Task brief - Restate word for word the lines of the records below, starting at the line that contains "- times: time" and ending at the line that contains "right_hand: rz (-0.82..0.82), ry", with both of those lines included and nothing else.

Input -
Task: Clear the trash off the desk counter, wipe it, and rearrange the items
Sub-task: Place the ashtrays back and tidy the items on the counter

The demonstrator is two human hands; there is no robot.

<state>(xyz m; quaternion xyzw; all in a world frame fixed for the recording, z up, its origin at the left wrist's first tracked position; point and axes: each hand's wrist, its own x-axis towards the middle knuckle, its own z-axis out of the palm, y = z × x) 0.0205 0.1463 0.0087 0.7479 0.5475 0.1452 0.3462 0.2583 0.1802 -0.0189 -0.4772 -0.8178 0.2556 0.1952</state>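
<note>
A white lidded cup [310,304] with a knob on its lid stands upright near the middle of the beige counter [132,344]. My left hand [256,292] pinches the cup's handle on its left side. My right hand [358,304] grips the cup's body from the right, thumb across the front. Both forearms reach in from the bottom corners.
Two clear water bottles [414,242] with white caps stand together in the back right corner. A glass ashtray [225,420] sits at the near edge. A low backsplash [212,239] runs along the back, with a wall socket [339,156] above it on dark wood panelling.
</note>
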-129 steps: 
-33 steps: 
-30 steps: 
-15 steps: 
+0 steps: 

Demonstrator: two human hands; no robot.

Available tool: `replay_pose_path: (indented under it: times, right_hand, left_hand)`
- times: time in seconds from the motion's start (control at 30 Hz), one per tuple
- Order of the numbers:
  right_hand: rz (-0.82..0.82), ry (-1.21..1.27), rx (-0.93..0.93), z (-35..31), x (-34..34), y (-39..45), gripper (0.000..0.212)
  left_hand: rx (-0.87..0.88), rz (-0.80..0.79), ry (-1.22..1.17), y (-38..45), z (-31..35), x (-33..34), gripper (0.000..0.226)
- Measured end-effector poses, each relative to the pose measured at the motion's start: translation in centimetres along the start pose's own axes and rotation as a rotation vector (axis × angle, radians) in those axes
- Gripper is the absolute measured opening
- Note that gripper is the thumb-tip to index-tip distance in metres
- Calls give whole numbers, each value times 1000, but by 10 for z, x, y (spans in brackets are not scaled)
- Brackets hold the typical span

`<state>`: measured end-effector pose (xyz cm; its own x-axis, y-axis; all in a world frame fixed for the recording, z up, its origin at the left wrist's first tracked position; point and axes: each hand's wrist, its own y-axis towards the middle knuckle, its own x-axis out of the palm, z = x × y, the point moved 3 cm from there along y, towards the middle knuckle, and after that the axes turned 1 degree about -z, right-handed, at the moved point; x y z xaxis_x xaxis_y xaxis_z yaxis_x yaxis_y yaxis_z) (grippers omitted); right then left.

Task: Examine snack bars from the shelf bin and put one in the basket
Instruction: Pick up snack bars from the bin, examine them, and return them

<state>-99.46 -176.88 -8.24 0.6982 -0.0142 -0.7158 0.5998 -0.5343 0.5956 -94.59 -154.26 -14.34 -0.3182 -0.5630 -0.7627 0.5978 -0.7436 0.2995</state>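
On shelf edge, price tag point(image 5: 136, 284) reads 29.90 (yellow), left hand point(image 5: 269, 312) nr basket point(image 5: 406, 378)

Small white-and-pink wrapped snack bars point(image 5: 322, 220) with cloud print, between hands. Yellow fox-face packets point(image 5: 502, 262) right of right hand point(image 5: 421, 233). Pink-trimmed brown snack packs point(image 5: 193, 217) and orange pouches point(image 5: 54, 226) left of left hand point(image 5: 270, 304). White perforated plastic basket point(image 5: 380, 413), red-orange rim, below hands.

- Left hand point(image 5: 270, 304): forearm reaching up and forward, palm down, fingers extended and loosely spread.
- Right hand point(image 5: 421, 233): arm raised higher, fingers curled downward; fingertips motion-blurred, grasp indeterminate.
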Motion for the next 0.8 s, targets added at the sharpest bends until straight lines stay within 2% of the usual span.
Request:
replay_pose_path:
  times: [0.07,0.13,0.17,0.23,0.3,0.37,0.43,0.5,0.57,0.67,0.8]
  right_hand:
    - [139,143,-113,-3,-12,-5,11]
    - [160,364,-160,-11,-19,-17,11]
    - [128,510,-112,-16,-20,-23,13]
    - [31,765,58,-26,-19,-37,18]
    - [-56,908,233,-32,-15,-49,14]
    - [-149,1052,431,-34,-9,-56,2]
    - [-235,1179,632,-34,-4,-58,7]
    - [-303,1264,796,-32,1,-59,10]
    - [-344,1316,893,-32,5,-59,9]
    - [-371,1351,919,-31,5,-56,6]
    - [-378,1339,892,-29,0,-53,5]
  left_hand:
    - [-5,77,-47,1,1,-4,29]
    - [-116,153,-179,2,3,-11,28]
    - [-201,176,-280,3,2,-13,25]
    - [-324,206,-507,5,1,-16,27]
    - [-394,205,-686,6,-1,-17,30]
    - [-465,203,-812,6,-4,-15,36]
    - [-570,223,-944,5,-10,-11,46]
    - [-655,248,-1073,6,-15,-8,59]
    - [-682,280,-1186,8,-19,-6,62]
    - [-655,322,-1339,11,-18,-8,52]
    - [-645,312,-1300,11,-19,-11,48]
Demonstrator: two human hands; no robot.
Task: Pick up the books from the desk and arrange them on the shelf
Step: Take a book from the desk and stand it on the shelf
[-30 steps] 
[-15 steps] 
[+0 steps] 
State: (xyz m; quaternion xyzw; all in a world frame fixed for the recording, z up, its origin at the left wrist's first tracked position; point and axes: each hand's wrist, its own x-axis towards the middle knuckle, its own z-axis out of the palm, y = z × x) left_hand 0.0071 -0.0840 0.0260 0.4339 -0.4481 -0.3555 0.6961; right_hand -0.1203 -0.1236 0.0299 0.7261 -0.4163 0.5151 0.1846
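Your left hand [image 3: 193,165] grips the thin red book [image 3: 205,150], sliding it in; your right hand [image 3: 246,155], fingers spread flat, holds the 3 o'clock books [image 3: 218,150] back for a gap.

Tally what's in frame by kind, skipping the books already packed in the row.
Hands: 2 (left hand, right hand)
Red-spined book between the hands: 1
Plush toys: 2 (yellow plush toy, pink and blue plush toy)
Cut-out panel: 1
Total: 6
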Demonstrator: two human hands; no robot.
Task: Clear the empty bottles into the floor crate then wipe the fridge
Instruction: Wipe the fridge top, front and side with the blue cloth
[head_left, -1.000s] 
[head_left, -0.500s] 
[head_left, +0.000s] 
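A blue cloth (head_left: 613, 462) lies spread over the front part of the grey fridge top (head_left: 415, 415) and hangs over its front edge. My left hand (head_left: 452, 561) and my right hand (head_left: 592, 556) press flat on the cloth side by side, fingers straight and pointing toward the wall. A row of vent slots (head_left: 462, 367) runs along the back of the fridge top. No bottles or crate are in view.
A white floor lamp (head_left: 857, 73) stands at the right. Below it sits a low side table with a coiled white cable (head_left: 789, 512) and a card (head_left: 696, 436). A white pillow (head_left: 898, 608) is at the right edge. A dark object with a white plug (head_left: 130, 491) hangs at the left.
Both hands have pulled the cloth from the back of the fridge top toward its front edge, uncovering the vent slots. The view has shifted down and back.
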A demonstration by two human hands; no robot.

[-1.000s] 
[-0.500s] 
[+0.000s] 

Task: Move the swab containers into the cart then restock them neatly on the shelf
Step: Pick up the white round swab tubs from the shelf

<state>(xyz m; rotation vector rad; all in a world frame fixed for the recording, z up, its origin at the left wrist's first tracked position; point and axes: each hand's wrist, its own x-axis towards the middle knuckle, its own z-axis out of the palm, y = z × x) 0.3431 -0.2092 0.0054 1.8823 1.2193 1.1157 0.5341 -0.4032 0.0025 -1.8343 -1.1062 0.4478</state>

Response area -
- times: time in seconds from the motion's start (control at 30 Hz), one per tuple
- Order of the numbers:
  right_hand: rz (-0.82..0.82), ry (-1.21..1.27), rx (-0.93..0.93), z (-35..31), x (-34..34), y (-39..45), gripper (0.000..0.212)

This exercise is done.